━━ DATASET ━━

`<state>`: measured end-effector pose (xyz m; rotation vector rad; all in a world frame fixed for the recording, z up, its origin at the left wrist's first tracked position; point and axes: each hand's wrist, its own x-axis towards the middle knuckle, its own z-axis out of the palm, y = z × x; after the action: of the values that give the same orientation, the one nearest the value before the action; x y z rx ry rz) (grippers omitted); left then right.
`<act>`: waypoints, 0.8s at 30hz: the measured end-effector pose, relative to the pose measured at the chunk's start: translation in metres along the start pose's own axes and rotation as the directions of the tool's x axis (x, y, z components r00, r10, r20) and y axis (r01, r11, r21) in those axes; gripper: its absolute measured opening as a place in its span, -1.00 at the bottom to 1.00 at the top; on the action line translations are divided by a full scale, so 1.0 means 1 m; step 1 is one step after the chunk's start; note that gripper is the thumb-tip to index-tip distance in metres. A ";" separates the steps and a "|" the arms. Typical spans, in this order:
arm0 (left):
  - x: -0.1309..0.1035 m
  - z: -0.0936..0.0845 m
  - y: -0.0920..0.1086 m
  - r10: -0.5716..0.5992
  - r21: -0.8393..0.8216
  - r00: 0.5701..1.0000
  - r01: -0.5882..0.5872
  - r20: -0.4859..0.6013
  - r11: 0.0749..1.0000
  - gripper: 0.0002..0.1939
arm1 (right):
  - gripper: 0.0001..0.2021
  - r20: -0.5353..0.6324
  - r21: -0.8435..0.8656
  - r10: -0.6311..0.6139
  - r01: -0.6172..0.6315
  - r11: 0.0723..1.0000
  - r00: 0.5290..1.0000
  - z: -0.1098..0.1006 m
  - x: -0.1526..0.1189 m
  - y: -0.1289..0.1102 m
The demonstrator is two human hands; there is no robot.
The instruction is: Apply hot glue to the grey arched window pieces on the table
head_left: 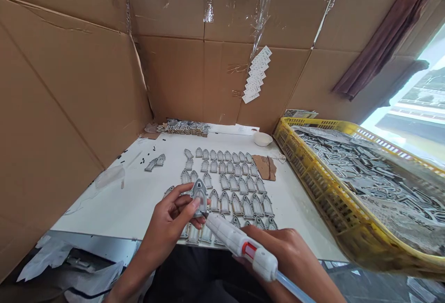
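My left hand (175, 219) pinches a small grey arch-shaped metal part (199, 196) between thumb and fingers, held up over the table. My right hand (281, 247) is wrapped round a white glue gun (227, 233) with a red piece in its body and a translucent stick out of its back end. The gun's tip is at the lower edge of the part; I cannot tell whether they touch. Beneath and beyond both hands lie rows of similar arch-shaped parts (248, 206) on the white table (139, 201).
A yellow plastic crate (313, 173) heaped with metal pieces stands on the right. Toward the back are a stack of metal parts (184, 127), a white bowl (262, 139) and a cardboard scrap (264, 167). Two loose parts (155, 162) lie left. Cardboard walls (174, 76) enclose the table's back and left.
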<state>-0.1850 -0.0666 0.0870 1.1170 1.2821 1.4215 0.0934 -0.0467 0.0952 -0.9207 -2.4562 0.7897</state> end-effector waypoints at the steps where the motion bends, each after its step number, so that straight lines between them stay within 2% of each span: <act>1: 0.000 -0.001 -0.002 0.001 -0.003 1.000 -0.001 -0.002 1.000 -0.40 | -0.95 0.000 0.002 0.002 -0.002 1.000 1.000 0.001 0.000 0.000; 6: 0.000 -0.003 -0.009 0.011 -0.004 1.000 -0.011 -0.016 1.000 -0.45 | -0.87 -0.040 -0.067 -0.035 0.033 0.997 0.999 0.005 0.000 0.003; 10: -0.002 -0.002 -0.006 0.017 -0.001 1.000 -0.017 -0.019 1.000 -0.48 | -0.78 -0.069 -0.134 -0.061 0.051 0.990 0.996 0.005 0.001 0.001; 17: -0.001 0.003 0.004 0.011 0.006 1.000 -0.011 -0.014 1.000 -0.42 | -0.79 -0.061 -0.156 -0.053 0.043 0.987 0.997 0.005 0.002 0.000; 24: -0.001 0.003 0.002 0.011 0.040 1.000 -0.010 -0.024 0.999 -0.42 | -0.86 -0.053 -0.126 -0.038 0.031 0.992 0.998 0.010 -0.002 0.009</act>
<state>-0.1823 -0.0674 0.0889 1.1371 1.3286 1.4266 0.0938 -0.0465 0.0819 -0.9290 -2.4895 0.5960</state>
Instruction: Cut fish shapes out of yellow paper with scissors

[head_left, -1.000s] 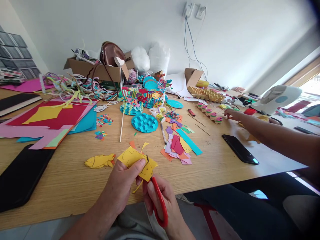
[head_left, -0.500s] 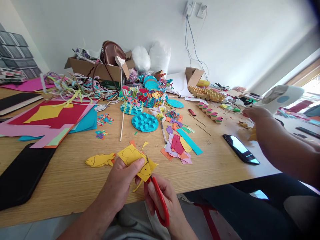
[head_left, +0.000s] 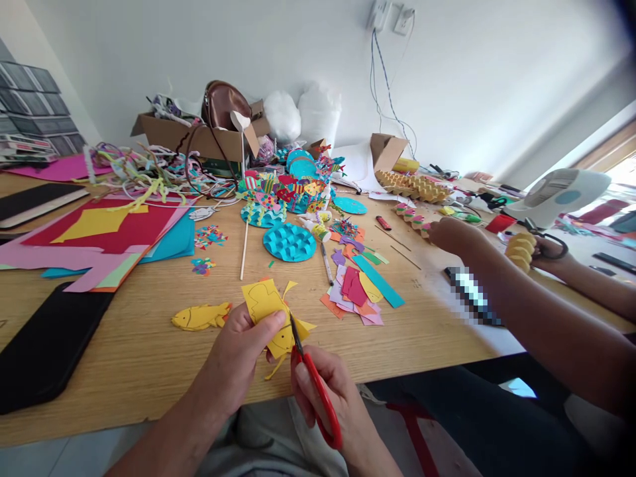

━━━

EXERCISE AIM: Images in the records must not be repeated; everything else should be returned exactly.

ANSWER:
`<state>`: measured end-effector pose (xyz m; rotation vector rad; all in a world frame fixed for the recording, z up, its origin at the left wrist's first tracked position; point and axes: each hand's wrist, its own x-axis towards the middle knuckle, its own z-axis out of the palm, y = z × x; after the action: of the values that give the same orientation, the one nearest the value before the action; x y z rx ry rz) (grippers omitted); left then right.
`<act>`: waypoints, 0.8s at 30hz: the measured end-effector pose, relative to the pose measured at the chunk's start: translation in metres along the start pose's own axes and rotation as the directions of the tool's x axis (x, y, z components r00, r10, r20) and y axis (r01, r11, r21) in those axes; gripper: its absolute measured opening as a place in its span, -1.00 at the bottom to 1.00 at the top; on the action line translations are divided by a full scale, so 1.0 means 1 m; step 1 is one step after the chunk's start; note that gripper is the thumb-tip to index-tip distance in metres. A ";" separates the steps and a "|" the arms. Typical spans, in this order:
arm0 (left):
  - x: -0.1309..0.1035 m
  - z: -0.0936..0.0845 m
  - y: -0.0920..0.1086 m
  - r10: -0.5716..0.5992
  - r21: -0.8393..0.8216
  - r00: 0.5701..1.0000
  - r01: -0.5882..0.5872
  - r20: -0.4859..0.6013
  - r11: 0.0749..1.0000
  - gripper: 0.0002..0.1939
arm1 (right):
  - gripper: 0.0001..0.2021
  - r20: -0.5353..0.6324
  - r21: -0.8435..0.8656
  - r10: -0.6311..0.6139
  - r01: -0.6172..0.6315
  - r11: 0.0723..1.0000
  - r00: 0.5290..1.0000
  - z: -0.1098..0.1006 m
  - x: -0.1526..0.1189 m
  - y: -0.1289..0.1102 m
The demonstrator is two human hands; there is no robot.
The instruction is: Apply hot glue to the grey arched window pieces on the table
head_left: 
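My left hand (175, 219) pinches a small grey arch-shaped metal part (199, 196) between thumb and fingers, held up over the table. My right hand (281, 247) is wrapped round a white glue gun (227, 233) with a red piece in its body and a translucent stick out of its back end. The gun's tip is at the lower edge of the part; I cannot tell whether they touch. Beneath and beyond both hands lie rows of similar arch-shaped parts (248, 206) on the white table (139, 201).
A yellow plastic crate (313, 173) heaped with metal pieces stands on the right. Toward the back are a stack of metal parts (184, 127), a white bowl (262, 139) and a cardboard scrap (264, 167). Two loose parts (155, 162) lie left. Cardboard walls (174, 76) enclose the table's back and left.
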<state>-0.1850 -0.0666 0.0870 1.1170 1.2821 1.4215 0.0934 -0.0467 0.0952 -0.9207 -2.4562 0.7897</state> end-effector waypoints at the steps where the motion bends, each after its step number, so that straight lines between them stay within 2% of each span: <act>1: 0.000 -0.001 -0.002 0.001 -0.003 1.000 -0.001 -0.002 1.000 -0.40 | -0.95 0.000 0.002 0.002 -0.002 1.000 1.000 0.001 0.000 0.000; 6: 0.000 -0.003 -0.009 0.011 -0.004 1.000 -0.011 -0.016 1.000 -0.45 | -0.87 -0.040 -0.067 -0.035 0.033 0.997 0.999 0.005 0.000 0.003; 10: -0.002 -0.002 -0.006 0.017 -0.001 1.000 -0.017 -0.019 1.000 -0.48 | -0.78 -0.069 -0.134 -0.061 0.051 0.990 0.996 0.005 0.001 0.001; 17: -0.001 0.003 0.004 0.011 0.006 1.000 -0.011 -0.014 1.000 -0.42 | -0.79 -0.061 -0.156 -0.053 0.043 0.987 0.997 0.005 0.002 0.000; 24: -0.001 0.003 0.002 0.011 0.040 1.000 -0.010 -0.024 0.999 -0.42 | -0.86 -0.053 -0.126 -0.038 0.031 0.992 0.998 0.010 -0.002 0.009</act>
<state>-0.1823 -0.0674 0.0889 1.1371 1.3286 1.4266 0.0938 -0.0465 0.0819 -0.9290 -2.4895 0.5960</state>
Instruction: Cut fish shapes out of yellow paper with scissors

[head_left, -1.000s] 
[head_left, -0.500s] 
[head_left, +0.000s] 

With the answer given, the exercise is complete.